Все рецензии, помещенные в отделах библиографии обоих журналов, печатались без подписи. Те из них, которые включены Чернышевским в Сочинения Добролюбова, изданные в 1862 году, не нуждаются в атрибуции. Принадлежность остальных рецензий настоящего тома Добролюбову устанавливается на основании дополнительных данных. 7 июля 1858 года в письме к А. П. Златовратскому Добролюбов писал: ‘Прочти последовательно и внимательно всю критику и библиографию нынешнего года, всю написанную мною (исключая статьи Костомарова в первой книжке), да статью о Щедрине в прошлом годе, в декабре, да библиографию прошлого года с сентября, в ‘Современнике’, — там тоже почти все писано мною, исключая трех или четырех рецензий, которые нетрудно отличить’ (Материалы, стр. 433). Это утверждение корректируется данными гонорарных ведомостей ‘Современника’, которые свидетельствуют, что в отделе библиографии четырех последних номеров журнала за 1857 год помещено шесть рецензий, принадлежащих не Добролюбову, а Пекарскому, Пыпину и Колбасину. Значит, Добролюбову принадлежат в этих номерах остальные шестнадцать рецензий. В тех случаях, когда показания письма к Златовратскому в сопоставлении с данными гонорарных ведомостей не дают бесспорного решения вопроса об авторстве Добролюбова, дополнительные данные приводятся в примечаниях в соответствующем месте.
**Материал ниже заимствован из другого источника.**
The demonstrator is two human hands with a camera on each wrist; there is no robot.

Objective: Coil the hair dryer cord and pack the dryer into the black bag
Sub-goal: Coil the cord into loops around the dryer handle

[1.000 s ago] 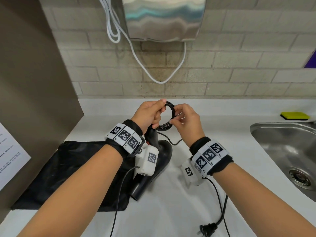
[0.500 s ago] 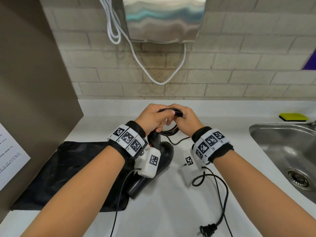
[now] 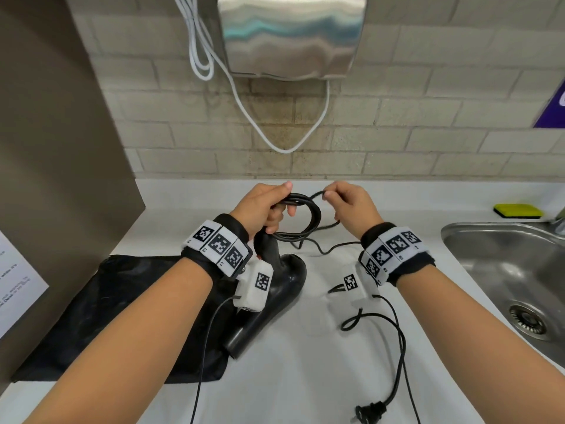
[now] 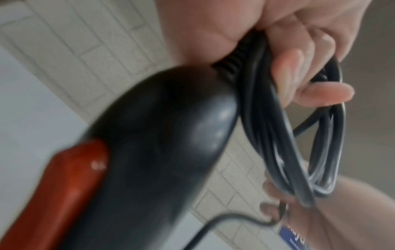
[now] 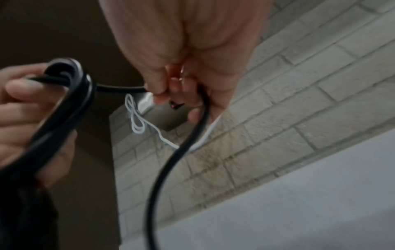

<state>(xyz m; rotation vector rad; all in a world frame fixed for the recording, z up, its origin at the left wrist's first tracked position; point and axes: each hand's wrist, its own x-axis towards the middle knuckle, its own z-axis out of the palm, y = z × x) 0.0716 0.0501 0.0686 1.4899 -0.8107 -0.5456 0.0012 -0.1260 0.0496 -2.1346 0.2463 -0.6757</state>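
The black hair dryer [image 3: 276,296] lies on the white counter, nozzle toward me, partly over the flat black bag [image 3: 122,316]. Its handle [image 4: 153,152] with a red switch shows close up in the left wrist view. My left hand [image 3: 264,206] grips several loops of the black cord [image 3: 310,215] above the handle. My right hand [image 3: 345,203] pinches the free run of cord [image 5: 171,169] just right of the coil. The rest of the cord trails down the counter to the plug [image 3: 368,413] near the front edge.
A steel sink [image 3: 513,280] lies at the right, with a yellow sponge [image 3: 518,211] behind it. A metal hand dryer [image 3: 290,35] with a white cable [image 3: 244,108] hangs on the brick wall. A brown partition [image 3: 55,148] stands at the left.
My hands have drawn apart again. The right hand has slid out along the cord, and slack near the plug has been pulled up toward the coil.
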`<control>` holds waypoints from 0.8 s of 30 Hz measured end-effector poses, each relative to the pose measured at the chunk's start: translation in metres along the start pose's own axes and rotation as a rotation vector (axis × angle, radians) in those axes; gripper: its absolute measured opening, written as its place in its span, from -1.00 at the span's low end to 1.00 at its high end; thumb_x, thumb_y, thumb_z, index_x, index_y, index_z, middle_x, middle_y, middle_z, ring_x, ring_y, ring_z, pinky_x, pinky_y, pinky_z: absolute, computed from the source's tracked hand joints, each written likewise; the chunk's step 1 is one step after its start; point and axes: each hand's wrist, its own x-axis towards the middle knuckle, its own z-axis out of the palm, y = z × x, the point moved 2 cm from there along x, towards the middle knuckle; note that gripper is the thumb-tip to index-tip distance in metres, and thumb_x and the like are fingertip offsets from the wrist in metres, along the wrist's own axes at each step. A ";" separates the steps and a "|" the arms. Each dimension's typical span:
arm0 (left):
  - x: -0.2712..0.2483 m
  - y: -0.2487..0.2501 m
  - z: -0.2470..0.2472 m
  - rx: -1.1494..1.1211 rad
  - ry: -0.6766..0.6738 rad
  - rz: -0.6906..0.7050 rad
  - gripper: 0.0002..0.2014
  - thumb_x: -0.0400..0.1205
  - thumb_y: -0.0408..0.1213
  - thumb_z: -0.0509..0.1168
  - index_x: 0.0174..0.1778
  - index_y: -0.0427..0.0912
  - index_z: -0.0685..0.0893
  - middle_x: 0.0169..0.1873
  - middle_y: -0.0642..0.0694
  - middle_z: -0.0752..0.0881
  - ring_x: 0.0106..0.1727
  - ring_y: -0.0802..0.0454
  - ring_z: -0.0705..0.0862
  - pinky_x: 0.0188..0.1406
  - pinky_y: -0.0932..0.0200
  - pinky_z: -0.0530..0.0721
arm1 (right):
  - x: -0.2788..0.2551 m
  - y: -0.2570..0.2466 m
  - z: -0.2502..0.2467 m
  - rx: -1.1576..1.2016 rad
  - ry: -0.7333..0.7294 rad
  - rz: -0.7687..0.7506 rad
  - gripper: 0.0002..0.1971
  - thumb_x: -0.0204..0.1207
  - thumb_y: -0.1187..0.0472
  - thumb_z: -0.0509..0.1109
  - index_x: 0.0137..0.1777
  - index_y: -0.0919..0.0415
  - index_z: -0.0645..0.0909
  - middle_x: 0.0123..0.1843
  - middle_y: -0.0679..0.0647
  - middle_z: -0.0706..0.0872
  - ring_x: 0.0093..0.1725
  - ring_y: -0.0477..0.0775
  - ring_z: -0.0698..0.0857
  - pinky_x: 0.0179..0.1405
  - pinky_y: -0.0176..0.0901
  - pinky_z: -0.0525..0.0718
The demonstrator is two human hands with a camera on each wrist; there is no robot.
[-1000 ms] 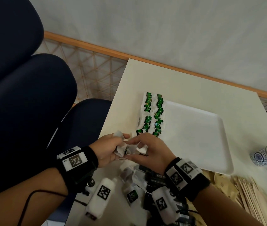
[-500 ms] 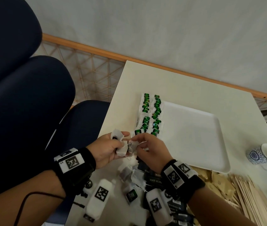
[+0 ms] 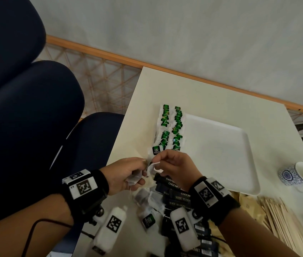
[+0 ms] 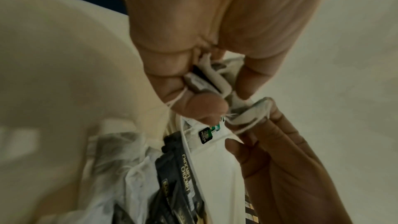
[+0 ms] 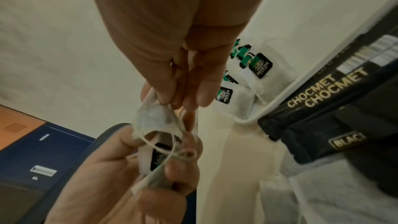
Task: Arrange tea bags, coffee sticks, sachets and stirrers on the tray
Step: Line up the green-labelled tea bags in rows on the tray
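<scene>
Untangling needs slack | left hand (image 3: 128, 175) grips bunched tea bags (image 3: 135, 179), lower centre | right hand (image 3: 174, 168) pinches one bag's string (image 5: 172, 144); tease loop, don't yank | beyond, laid tea bags (image 3: 171, 127) line tray (image 3: 239, 173) left edge, mid-frame.

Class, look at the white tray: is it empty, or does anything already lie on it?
Partly filled. Two rows of green-tagged tea bags lie along the left edge of the white tray; the rest of its surface is bare.

The right hand (image 3: 172, 167) hides part of the coffee sticks (image 3: 176, 193); the stirrers (image 3: 284, 225) run off the frame's edge.
</scene>
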 end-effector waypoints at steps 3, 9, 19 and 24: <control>0.002 -0.001 0.002 0.006 0.003 0.037 -0.92 0.64 -0.28 0.29 -0.16 -0.15 0.64 -0.37 0.00 0.65 -0.36 0.11 0.62 -0.41 0.26 0.50 | 0.001 0.000 0.003 0.037 0.022 -0.039 -0.68 0.55 0.47 0.34 -0.20 0.01 0.70 -0.26 -0.02 0.76 -0.29 -0.10 0.65 -0.29 -0.26 0.58; 0.006 -0.001 -0.002 -0.043 0.092 0.094 -0.90 0.60 -0.30 0.38 -0.06 -0.20 0.59 -0.23 -0.26 0.52 -0.47 0.11 0.57 -0.48 0.26 0.45 | -0.004 -0.008 0.005 0.176 0.080 0.076 -0.76 0.59 0.16 0.37 0.24 0.04 0.54 -0.19 0.04 0.59 -0.28 -0.06 0.66 -0.27 -0.07 0.76; 0.008 -0.004 -0.005 -0.186 0.109 0.045 -0.81 0.72 -0.33 0.11 0.22 -0.16 0.53 -0.08 -0.16 0.67 -0.23 -0.01 0.66 -0.35 0.13 0.64 | 0.002 0.001 -0.026 -0.248 0.285 -0.048 -0.74 0.51 0.36 0.43 -0.08 -0.08 0.71 -0.27 -0.19 0.77 -0.30 -0.32 0.69 -0.20 -0.47 0.60; 0.007 -0.006 -0.011 -0.250 0.121 -0.007 -0.80 0.73 -0.37 0.03 0.06 -0.25 0.57 -0.03 -0.33 0.77 -0.25 -0.13 0.70 -0.34 0.07 0.64 | 0.010 0.011 -0.049 -0.614 0.131 0.058 -0.76 0.57 0.28 0.35 0.01 -0.08 0.76 -0.03 -0.16 0.78 -0.11 -0.30 0.68 -0.08 -0.66 0.45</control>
Что касается отдела критики и библиографии в первом — пятом номерах ‘Современника’ за 1858 год, то утверждение Добролюбова, что все статьи и рецензии принадлежат ему (исключая статьи Костомарова в первой книжке), полностью подтверждается гонорарными ведомостями и конторской книгой журнала. Поэтому в примечаниях к статьям и рецензиям первых пяти номеров за 1858 год авторство Добролюбова не мотивируется, за исключением тех случаев, когда оно почему-либо ставилось под сомнение советскими текстологами.
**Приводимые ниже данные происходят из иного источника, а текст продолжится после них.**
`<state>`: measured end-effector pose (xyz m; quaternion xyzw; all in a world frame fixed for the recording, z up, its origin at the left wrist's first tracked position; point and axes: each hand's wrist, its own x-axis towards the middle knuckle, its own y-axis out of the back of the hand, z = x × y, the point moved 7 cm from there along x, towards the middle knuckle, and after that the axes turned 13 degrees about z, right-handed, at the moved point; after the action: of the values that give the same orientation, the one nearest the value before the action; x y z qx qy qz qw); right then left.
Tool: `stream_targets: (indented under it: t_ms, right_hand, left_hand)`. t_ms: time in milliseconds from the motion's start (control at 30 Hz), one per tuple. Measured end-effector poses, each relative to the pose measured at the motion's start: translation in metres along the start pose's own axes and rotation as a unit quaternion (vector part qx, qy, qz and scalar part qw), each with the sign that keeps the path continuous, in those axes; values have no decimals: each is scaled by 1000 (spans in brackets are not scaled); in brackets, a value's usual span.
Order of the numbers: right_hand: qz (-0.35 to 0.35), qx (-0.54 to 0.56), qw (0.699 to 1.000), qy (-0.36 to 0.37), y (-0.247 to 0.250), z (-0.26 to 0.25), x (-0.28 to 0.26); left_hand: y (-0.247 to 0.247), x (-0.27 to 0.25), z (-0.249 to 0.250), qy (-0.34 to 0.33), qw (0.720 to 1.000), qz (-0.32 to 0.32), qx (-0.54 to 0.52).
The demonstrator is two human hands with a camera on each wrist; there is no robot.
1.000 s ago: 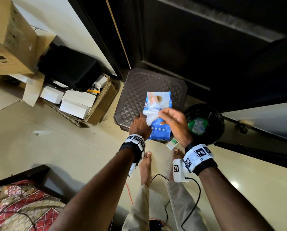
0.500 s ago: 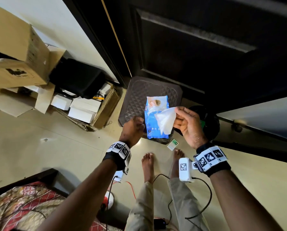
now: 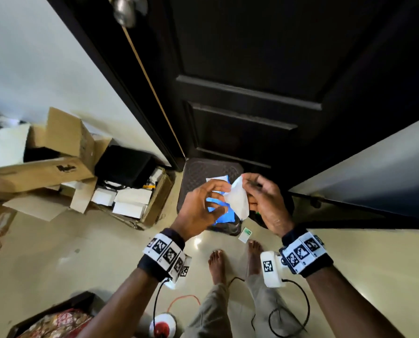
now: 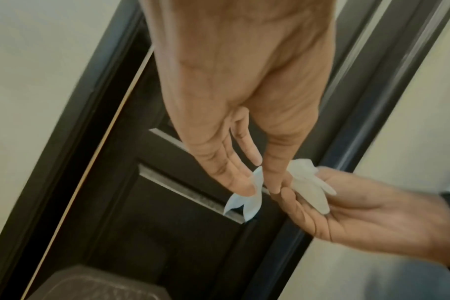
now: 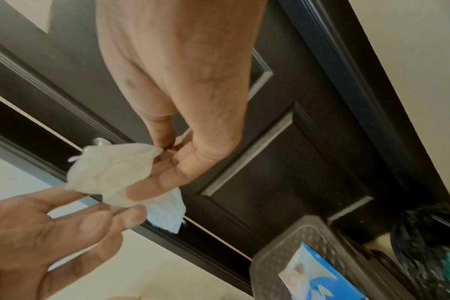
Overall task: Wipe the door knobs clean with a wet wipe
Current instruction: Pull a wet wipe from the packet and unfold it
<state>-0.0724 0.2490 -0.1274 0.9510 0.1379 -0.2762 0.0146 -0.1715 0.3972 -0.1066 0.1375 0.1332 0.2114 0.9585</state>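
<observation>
- wet wipe [image 3: 237, 200]: white, crumpled and partly unfolded; i see it up in the air between my two hands, above the stool and in front of the lower door panel.
- right hand [image 3: 268, 203]: holds the wet wipe; in the right wrist view the thumb pins one corner against the palm side of the fingers [image 5: 152, 186], which lie fairly straight under the sheet.
- left hand [image 3: 201, 211]: at the wet wipe's left edge; in the left wrist view a fingertip and thumb pinch a small flap of it [image 4: 247, 194], a narrow grip, the other fingers straight.
- door knob [image 3: 128, 8]: silvery and blurred, on the door's edge well above the wet wipe, at the top of the head view; neither hand touches it.
- door [image 3: 252, 69]: dark, panelled, standing behind the wet wipe.
- stool [image 3: 198, 176]: dark, with a quilted top, on the floor against the door's foot, below the wet wipe.
- wipes pack [image 5: 311, 282]: blue and white, lying flat on the stool, under the hands.
- black bag [image 5: 424, 243]: dark, crinkled, just right of the stool; something green shows in it.
- cardboard boxes [image 3: 57, 162]: open, with white cartons beside them, well left of the stool along the wall.
- bare feet [image 3: 218, 264]: on the pale tiled floor, on the near side of the stool.
</observation>
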Motion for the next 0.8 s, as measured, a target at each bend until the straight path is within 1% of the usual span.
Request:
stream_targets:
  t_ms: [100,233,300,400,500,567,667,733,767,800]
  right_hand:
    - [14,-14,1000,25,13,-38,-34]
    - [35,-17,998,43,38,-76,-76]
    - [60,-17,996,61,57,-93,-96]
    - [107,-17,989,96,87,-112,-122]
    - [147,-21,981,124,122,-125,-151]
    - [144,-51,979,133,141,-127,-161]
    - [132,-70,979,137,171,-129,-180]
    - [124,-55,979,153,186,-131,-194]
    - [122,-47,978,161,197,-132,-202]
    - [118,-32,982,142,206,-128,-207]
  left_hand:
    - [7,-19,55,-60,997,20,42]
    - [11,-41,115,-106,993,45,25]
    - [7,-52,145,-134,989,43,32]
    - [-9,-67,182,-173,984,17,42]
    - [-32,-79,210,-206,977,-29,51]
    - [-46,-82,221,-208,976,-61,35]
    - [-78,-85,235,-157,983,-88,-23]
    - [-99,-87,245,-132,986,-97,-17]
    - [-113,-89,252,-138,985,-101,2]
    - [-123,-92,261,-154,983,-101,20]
Принадлежность Добролюбову рецензий, напечатанных в ‘Журнале для воспитания’, устанавливается на основании перечня статей Добролюбова, составленного редактором этого журнала А. Чумиковым.
Сноски, принадлежащие Добролюбову, обозначаются в текстах тома звездочками, звездочками также отмечены переводы, сделанные редакцией, с указанием — Ред. Комментируемый в примечаниях текст обозначен цифрами.
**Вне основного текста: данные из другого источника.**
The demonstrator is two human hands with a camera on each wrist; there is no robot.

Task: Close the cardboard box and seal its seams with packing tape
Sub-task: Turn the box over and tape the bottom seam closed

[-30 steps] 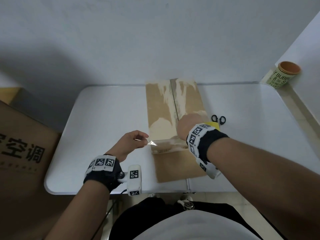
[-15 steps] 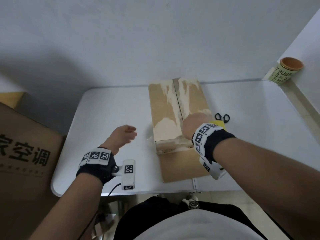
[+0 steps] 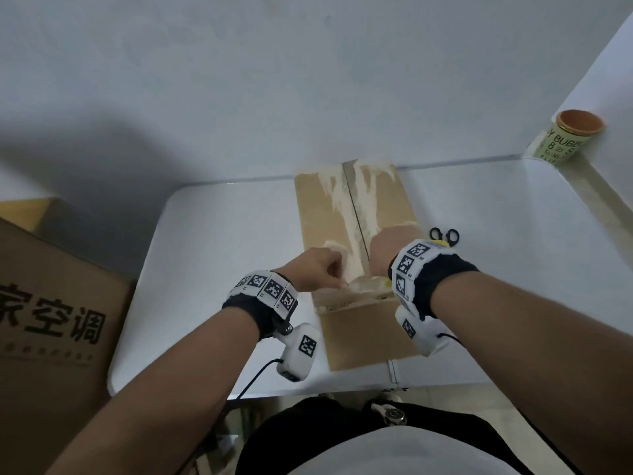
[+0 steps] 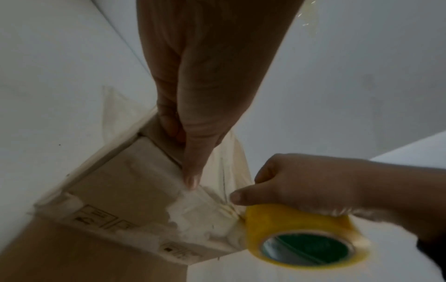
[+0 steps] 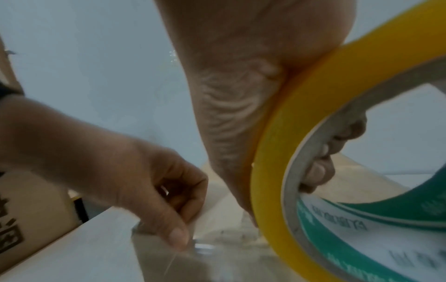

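Note:
A long cardboard box (image 3: 356,221) lies closed on the white table (image 3: 212,255), its top torn pale along the middle seam. My right hand (image 3: 385,250) grips a yellow roll of packing tape (image 4: 306,246), fingers through the core (image 5: 321,167), at the box's near top edge. A clear strip of tape (image 5: 217,246) runs from the roll across that edge. My left hand (image 3: 337,282) has its fingers curled, and the thumb (image 5: 179,238) and forefinger pinch the strip's free end down on the box (image 4: 120,190), just left of the roll.
Black-handled scissors (image 3: 444,234) lie on the table right of the box. A printed can with an orange lid (image 3: 568,138) stands on the ledge at the far right. A big cardboard carton (image 3: 51,303) stands on the floor left of the table.
My left hand let go of the tape end, swung out left over the table, then came back to the box's near edge and took the strip again. The right hand stayed put with the roll.

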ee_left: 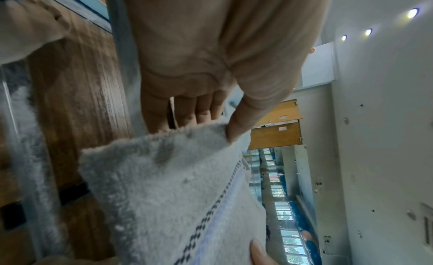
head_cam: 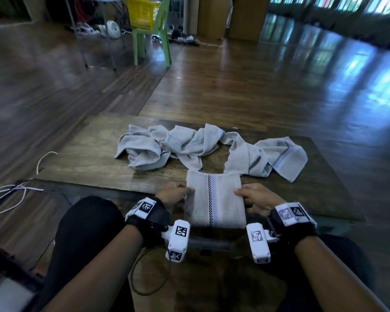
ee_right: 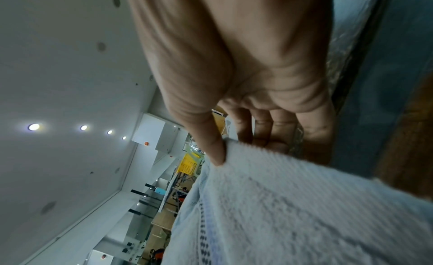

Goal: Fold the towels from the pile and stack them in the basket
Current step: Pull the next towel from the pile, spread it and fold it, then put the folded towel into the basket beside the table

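The left hand (head_cam: 175, 194) is pinching the folded towel (head_cam: 214, 199) at its left edge, thumb on top and fingers (ee_left: 164, 113) curled beneath. The right hand (head_cam: 256, 198) is pinching the right edge likewise. The towel is lying on the desk (head_cam: 95, 158), just before the crumpled pile (head_cam: 189, 147).

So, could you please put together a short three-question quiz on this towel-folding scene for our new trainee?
1. True or false: the folded towel lies flat on the wooden table, untouched by either hand.
2. Which is closest to the person? A) the pile of unfolded towels B) the folded towel C) the yellow basket
3. Fill in: the left hand and the right hand pinch the folded towel at its two ___.

Key:
1. False: both hands grip it, thumb above.
2. B
3. Side edges
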The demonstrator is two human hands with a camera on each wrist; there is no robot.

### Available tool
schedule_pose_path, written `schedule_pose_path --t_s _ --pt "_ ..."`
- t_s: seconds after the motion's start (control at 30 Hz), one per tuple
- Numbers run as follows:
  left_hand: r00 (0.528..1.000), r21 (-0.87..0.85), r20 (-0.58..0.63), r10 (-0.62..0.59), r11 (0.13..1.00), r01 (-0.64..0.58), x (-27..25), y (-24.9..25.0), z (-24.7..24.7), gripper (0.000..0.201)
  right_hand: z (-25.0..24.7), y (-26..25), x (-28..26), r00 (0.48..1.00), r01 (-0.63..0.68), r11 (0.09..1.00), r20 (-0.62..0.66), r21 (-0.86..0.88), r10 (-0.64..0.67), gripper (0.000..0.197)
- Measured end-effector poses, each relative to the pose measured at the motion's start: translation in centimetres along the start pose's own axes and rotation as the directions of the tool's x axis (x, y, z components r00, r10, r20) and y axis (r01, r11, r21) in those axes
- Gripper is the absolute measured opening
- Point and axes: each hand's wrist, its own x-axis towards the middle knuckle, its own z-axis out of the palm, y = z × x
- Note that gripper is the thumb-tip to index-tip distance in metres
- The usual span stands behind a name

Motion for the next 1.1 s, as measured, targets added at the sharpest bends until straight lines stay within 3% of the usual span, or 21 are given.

‘О ЗВЕЗДНОМ НЕБЕ’ ‘ПРИРОДА И ЛЮДИ’
Книга I, выпуск 1

Впервые — ‘Совр.’, 1858, No 4, отд. II, стр. 188—190, без подписи.
1. Добролюбов ссылается на свои рецензии об этих брошюрах, помещенные в ‘Современнике’ (1857, No 11, 1857, No 12, см. наст. том, стр. 113—114 и стр. 147).
2. А. Павловский и В. Лядов, авторы книги ‘Природа и люди. Уроки географии, читанные в Николаевском Сиротском институте’.
3. Речь идет об ‘Учебной книге всеобщей географии’ (1844) А. Ободовского, принятой в средних учебных заведениях того времени. О том, что ‘Уроки географии’ Павловского и Лядова не могут заменить учебника, писал также и А. Кронеберг в ‘Атенее’ (1858, ч. 2-я, No 11). Павловский и Лядов возражали Кронобергу в специальном приложении ко второму выпуску книги ‘Природа и люди’, Добролюбов в рецензии на второй выпуск (‘Совр.’, 1858, No 10) поддержал Кронеберга, подробнее аргументировав свои замечания о методических недостатках ‘Уроков географии’.